Ahh, I see! No worries, glad to have helped :-) –  Aryabhata Mar 5 '11 at 3:00

1 Answer 1

up vote 14 down vote accepted

I will show what you want for sufficiently large $n$.

First question: How many squares are between $n$ and $2n$. Well we have $$\#\text{of squares}=\lceil\sqrt{2n}-1\rceil-\lceil\sqrt{n}-1\rceil\geq\sqrt{2n}-\sqrt{n}-2=(\sqrt{2}-1)\sqrt{n}-2\geq \frac{\sqrt{n}}{3}$$ for sufficiently large $n$. So lets look at the square roots of these squares, which form a sequence of more than $\sqrt{n}/3$ consecutive integers. (This is fine since $\gcd(n,m)=1$ if and only if $\gcd(n^2,m)=1$) The goal is then to show that one of these integers in this sequence is relatively prime to $n$.

Recall the elementary Eratosthenes-Legendre sieve which says that:

Theorem: For any real $x$ and any $y\geq 0$, we have $$S(x,y;n)=\frac{\phi(n)}{n}y+O\left(2^{\omega(n)}\right)$$ where $S(x,y;n)$ is the number of integers $m$ in the interval $x<m\leq x+y$ for which $(n,m)=1$.

Using this theorem, combined with the fact that $2^{\omega(n)}\ll_{\epsilon} n^\epsilon$, and the fact that $$\frac{\phi(n)}{n}\geq \frac{C}{\log\log n},\ \ (C>0)$$ the result then follows for sufficiently large $n$.

Notice that this proof generalizes to show that for any $k$, there exists $N$ such that for any $n>N$ there exists $m\in \left(\sqrt[k]{n},\ \sqrt[k]{2n}\right)$ for which $\gcd(m,n)=1$. In other words, we can show:

For any $k$, taking $n$ large enough guarantees that there will be a $k^{th}$ power between $n$ and $2n$ that is also relatively prime to $n$.

Hope that helps,

Remark: The key fact which makes this proof work is that $2^{\omega(n)}\ll_\epsilon n^\epsilon$ for every $\epsilon$. The Eratosthenes-Legendre Sieve is really what you get when you try the simplest approach to evaluating $S(x,y;n)$. It follows directly from the inclusion-exclusion principle.

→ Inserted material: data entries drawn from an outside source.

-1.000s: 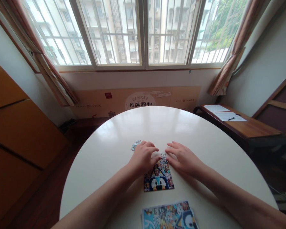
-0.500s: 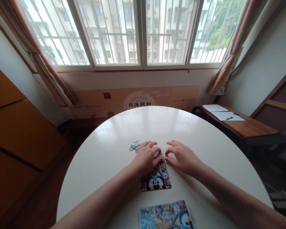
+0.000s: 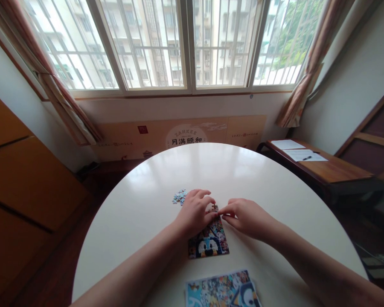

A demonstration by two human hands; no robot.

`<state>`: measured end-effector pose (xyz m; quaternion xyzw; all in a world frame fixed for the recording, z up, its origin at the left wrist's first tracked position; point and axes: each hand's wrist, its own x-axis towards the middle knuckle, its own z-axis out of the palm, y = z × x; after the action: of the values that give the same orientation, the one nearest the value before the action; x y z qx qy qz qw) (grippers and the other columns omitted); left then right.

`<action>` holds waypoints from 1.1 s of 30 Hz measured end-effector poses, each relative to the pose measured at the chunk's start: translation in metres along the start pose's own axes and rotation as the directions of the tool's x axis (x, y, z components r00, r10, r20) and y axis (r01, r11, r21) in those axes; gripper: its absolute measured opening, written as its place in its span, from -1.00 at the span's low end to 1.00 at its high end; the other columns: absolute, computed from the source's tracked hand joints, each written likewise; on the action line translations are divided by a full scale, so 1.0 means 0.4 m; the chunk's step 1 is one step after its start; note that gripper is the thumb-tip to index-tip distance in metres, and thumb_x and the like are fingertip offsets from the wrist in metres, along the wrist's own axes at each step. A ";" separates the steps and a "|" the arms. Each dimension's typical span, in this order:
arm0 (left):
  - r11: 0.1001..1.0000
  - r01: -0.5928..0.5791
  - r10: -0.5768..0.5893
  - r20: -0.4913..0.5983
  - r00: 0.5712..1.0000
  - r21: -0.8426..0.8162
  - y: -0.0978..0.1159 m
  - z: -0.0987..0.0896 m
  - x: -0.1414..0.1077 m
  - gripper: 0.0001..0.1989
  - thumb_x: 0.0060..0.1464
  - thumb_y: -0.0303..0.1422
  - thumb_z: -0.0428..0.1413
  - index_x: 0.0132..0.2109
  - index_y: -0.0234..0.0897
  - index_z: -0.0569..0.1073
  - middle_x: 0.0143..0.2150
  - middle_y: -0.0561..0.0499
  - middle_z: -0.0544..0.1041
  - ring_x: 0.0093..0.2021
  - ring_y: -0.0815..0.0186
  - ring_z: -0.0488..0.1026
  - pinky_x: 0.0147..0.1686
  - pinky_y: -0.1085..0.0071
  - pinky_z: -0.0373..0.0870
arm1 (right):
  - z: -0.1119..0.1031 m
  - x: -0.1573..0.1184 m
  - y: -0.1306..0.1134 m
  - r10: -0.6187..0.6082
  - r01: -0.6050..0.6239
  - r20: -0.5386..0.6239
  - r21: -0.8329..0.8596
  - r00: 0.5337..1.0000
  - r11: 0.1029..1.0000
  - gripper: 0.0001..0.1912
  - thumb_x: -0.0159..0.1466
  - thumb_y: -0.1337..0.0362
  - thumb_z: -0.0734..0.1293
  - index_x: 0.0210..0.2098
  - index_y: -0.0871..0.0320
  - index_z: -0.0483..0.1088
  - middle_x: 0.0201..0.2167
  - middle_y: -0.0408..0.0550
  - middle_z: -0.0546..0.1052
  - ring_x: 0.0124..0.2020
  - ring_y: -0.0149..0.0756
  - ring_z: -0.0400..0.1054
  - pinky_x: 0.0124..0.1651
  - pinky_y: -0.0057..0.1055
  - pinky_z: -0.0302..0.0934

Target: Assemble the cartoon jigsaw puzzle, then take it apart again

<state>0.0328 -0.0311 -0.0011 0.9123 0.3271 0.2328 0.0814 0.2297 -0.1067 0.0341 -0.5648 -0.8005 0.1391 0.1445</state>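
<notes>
A partly built jigsaw puzzle [image 3: 208,245] lies on the white round table, with a blue dog face at its near end. My left hand [image 3: 196,211] rests over its upper left part, thumb on the puzzle and fingers curved, with a gap between thumb and forefinger. From the right, my right hand [image 3: 246,216] meets the puzzle's upper right edge, its forefinger and thumb tips close together there. Whether a piece sits between those tips is too small to tell. Loose jigsaw pieces [image 3: 179,197] lie in a small heap just beyond my left hand.
A printed picture sheet [image 3: 222,290] with the same kind of cartoon lies at the table's near edge. The round white table [image 3: 131,213] fills the middle. To the right, papers [image 3: 304,154] and a pen lie on a wooden bench [image 3: 345,169]. A barred window stands beyond.
My right hand has moved left and its forefinger now touches the puzzle's edge; before, its fingers were spread and apart from it. My left hand has stayed nearly in place.
</notes>
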 end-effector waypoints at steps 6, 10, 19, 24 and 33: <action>0.999 -0.008 0.007 -0.019 1.000 -0.050 0.002 -0.005 -0.002 -0.81 0.06 -0.35 0.26 -0.13 -0.15 0.58 0.07 -0.09 0.53 0.09 0.06 0.39 0.16 0.04 0.28 | 0.003 0.000 -0.002 0.009 -0.009 -0.004 -0.024 1.000 1.000 -0.72 0.30 0.27 0.25 -0.22 -0.08 0.62 -0.36 -0.10 0.58 -0.31 -0.25 0.46 -0.27 -0.40 0.20; 0.990 0.000 -0.008 -0.054 0.999 -0.139 -0.001 -0.012 0.004 -0.87 0.07 -0.44 0.22 -0.22 -0.13 0.60 -0.02 -0.05 0.57 0.02 0.11 0.42 0.10 0.12 0.35 | 0.005 0.001 -0.003 0.002 -0.002 0.008 -0.022 1.000 1.000 -0.71 0.32 0.26 0.23 -0.23 -0.07 0.62 -0.31 -0.10 0.61 -0.27 -0.22 0.48 -0.23 -0.37 0.24; 0.967 -0.005 -0.017 -0.085 0.996 -0.254 0.011 -0.018 0.012 -0.89 0.05 -0.50 0.22 -0.36 -0.17 0.57 -0.15 -0.03 0.59 -0.07 0.17 0.45 0.01 0.18 0.38 | 0.006 0.002 -0.001 0.014 -0.014 0.025 -0.019 1.000 1.000 -0.68 0.32 0.25 0.23 -0.12 -0.10 0.61 -0.23 -0.09 0.65 -0.22 -0.18 0.50 -0.15 -0.33 0.30; 0.949 0.131 -0.186 -0.175 0.967 -0.286 -0.044 -0.102 0.014 -0.92 0.11 -0.40 0.17 -0.31 -0.20 0.57 -0.11 -0.06 0.58 -0.02 0.14 0.45 0.06 0.14 0.37 | 0.013 0.002 0.011 0.010 -0.010 0.030 0.001 1.000 1.000 -0.68 0.32 0.24 0.23 -0.08 -0.09 0.60 -0.18 -0.09 0.65 -0.16 -0.16 0.51 -0.12 -0.29 0.33; 0.833 0.526 -0.535 -0.004 0.845 -0.172 -0.175 -0.210 0.009 -0.82 0.07 -0.26 0.14 -0.33 -0.24 0.58 -0.19 -0.06 0.61 -0.14 0.13 0.53 -0.07 0.28 0.41 | 0.013 -0.001 0.019 0.020 -0.022 0.047 0.043 0.999 0.999 -0.68 0.33 0.23 0.23 -0.07 -0.09 0.59 -0.12 -0.12 0.64 -0.11 -0.14 0.51 -0.03 -0.22 0.35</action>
<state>-0.0439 0.0249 0.0531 0.7695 0.5489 0.2507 0.2091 0.2343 -0.1049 0.0263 -0.5666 -0.7943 0.1713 0.1366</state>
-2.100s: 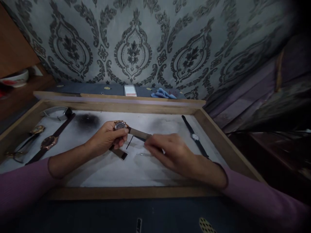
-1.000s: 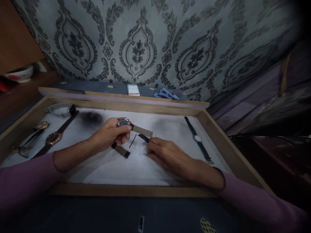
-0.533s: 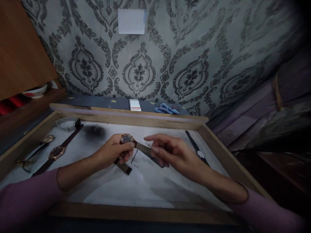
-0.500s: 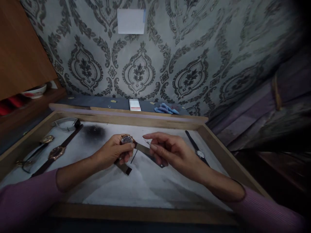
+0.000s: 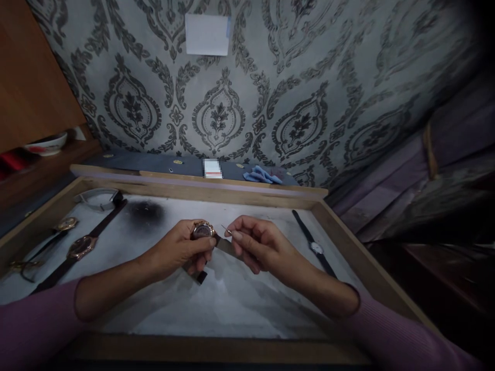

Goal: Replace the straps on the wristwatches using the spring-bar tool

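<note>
My left hand point(image 5: 181, 246) is closed on a wristwatch point(image 5: 202, 230) with a rose-gold case, its thumb pressed along the lower edge of the case. One dark strap end point(image 5: 201, 277) hangs below the fingers; the other runs right, partly hidden behind my right hand. Thumb and index finger of my right hand point(image 5: 257, 241) pinch a small thin metal piece point(image 5: 227, 230), whose tip points up and left toward the watch. It stays a little apart from the case. Its exact kind is too small to make out.
A wooden-rimmed tray point(image 5: 232, 200) with a white bottom lies beneath. At left are a brown-strapped watch point(image 5: 82, 247), a small gold watch point(image 5: 66, 223) and a pale curved band point(image 5: 99, 198). A white-dialled watch point(image 5: 316, 248) lies right. Behind the rim sits a blue cloth point(image 5: 263, 175).
My right hand has moved left and turned, bringing the thin metal piece closer to the watch. My left hand still grips the watch. The view has shifted slightly.
</note>
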Demonstrator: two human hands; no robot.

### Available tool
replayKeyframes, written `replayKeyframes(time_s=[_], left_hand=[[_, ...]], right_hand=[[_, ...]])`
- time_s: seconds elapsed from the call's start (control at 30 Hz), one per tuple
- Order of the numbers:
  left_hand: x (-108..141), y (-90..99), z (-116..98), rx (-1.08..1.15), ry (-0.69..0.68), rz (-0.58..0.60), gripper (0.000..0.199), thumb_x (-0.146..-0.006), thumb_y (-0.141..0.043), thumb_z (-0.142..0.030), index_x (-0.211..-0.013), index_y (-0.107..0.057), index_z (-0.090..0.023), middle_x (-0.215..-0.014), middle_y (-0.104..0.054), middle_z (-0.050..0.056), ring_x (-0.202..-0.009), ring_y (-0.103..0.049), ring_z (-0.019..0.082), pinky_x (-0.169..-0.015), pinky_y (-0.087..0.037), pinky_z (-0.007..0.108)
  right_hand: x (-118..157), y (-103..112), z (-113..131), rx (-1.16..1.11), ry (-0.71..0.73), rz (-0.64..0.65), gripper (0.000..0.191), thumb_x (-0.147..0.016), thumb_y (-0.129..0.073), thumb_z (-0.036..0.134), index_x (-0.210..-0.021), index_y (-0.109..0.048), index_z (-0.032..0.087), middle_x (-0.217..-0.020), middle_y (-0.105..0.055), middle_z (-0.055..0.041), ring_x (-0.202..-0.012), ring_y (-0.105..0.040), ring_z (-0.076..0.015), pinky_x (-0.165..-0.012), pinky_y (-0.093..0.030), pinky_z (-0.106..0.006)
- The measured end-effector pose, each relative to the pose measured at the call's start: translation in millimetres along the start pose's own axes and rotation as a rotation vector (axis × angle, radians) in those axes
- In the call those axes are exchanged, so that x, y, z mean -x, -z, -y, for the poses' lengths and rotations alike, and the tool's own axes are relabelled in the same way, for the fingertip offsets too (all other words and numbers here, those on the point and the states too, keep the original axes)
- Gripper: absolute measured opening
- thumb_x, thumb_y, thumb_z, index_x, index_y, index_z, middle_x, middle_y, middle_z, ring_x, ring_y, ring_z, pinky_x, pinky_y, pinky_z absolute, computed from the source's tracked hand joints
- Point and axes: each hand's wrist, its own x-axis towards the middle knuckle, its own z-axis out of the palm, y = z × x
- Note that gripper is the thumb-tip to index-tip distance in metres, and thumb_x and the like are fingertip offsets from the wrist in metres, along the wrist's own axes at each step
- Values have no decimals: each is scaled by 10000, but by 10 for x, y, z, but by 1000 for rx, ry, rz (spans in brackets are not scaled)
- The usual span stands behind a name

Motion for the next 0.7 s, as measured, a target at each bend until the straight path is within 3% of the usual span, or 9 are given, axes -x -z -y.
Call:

Added Proof: Why is it true that $$\frac{\phi(n)}{n}\geq \frac{e^{-\gamma}}{\log\log n}+O\left(\frac{1}{(\log\log n)^2}\right)?$$ This follows from Mertens formulas along with Chebyshevs estimates. The error term can be removed by making the constant smaller, which is what I wrote down above, but lets prove this form. Look at the $n$ which minimize $\phi(n)/n$ for their size. These will be of the form $$\prod_{p\leq y}p,$$ that is the product of the first few primes. (*Prove these numbers do indeed minimize) Taking logarithms introduces $\theta(y)$, so we can deduce $\log \log n = \log y +O(1)$ by Chebyshevs estimate. Next $$\frac{n}{\phi(n)}=\prod_{p\leq y}=\left( 1-\frac{1}{p}\right)^{-1}=e^\gamma\log y+O(1)$$ is one of Mertens formulas. Taking reciprocals yields $$\frac{\phi(n)}{n} = \frac{e^{-\gamma}}{\log \log n} + O\left(\frac{1}{(\log \log n)^2}\right)$$ as desired.
That result is actually stronger than we need. All the above proof required was that $n^{-\epsilon}\ll_\epsilon\phi(n)/n$ for every $\epsilon$.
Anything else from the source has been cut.